TASK REQUIREMENTS: Word for word, copy the data that follows and skip its pictures.

[[ RECORDED INFORMATION, beginning ]]

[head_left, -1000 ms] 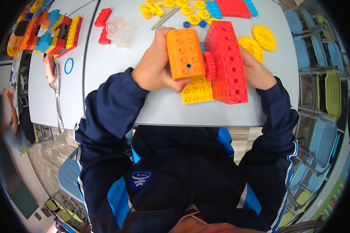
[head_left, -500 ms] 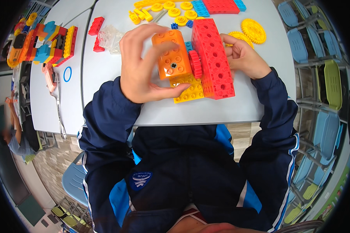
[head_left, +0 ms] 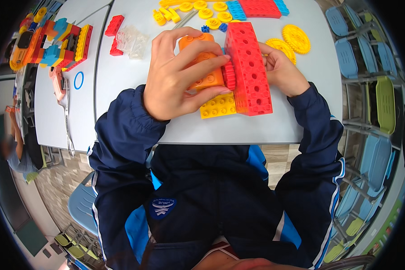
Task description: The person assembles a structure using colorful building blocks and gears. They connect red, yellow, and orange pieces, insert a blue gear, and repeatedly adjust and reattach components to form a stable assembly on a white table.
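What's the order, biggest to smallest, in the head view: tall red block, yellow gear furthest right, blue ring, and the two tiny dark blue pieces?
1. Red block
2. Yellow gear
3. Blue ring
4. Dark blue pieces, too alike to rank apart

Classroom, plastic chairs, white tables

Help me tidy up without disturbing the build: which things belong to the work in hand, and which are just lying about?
Apparently in use, at the hands:
- orange block
- red gear
- long red brick
- yellow studded piece

Lying apart, though possibly spare parts:
- two yellow gears
- yellow discs
- grey rods
- blue ring
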Motion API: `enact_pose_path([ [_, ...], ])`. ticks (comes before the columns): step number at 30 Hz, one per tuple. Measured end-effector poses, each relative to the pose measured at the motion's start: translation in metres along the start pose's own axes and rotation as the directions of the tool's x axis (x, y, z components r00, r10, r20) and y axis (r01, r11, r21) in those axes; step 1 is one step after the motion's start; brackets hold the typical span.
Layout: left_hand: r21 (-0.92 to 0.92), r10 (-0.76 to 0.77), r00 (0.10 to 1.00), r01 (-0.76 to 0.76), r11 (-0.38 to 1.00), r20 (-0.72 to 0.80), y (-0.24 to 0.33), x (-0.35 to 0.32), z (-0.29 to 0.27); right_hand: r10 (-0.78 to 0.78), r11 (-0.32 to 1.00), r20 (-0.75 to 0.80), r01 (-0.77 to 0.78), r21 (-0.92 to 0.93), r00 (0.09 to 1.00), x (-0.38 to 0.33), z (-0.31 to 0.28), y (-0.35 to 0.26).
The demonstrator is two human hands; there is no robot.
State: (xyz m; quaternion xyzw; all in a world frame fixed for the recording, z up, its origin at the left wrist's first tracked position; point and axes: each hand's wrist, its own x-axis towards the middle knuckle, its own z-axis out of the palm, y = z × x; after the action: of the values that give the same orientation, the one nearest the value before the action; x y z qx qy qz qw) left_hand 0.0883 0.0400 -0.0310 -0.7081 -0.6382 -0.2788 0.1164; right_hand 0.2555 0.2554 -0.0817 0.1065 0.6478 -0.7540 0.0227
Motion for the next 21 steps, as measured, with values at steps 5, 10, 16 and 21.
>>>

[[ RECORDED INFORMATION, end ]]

ANSWER TO THE PROBLEM:
[head_left, -1000 ms] 
[head_left, -500 ms] 
[head_left, +0 ms] 
Task description: The person assembles a structure using colorful building blocks and gears. They connect red, yellow, and orange pieces, insert a blue gear, and repeatedly adjust and reattach components to form a stable assembly on a white table.
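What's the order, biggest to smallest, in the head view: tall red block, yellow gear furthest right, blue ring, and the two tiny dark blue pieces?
1. Red block
2. Yellow gear
3. Blue ring
4. Dark blue pieces, too alike to rank apart

Classroom, plastic chairs, white tables

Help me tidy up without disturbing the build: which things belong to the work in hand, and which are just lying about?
Apparently in use, at the hands:
- orange block
- red gear
- long red brick
- yellow studded piece

Lying apart, though possibly spare parts:
- two yellow gears
- yellow discs
- grey rods
- blue ring
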Motion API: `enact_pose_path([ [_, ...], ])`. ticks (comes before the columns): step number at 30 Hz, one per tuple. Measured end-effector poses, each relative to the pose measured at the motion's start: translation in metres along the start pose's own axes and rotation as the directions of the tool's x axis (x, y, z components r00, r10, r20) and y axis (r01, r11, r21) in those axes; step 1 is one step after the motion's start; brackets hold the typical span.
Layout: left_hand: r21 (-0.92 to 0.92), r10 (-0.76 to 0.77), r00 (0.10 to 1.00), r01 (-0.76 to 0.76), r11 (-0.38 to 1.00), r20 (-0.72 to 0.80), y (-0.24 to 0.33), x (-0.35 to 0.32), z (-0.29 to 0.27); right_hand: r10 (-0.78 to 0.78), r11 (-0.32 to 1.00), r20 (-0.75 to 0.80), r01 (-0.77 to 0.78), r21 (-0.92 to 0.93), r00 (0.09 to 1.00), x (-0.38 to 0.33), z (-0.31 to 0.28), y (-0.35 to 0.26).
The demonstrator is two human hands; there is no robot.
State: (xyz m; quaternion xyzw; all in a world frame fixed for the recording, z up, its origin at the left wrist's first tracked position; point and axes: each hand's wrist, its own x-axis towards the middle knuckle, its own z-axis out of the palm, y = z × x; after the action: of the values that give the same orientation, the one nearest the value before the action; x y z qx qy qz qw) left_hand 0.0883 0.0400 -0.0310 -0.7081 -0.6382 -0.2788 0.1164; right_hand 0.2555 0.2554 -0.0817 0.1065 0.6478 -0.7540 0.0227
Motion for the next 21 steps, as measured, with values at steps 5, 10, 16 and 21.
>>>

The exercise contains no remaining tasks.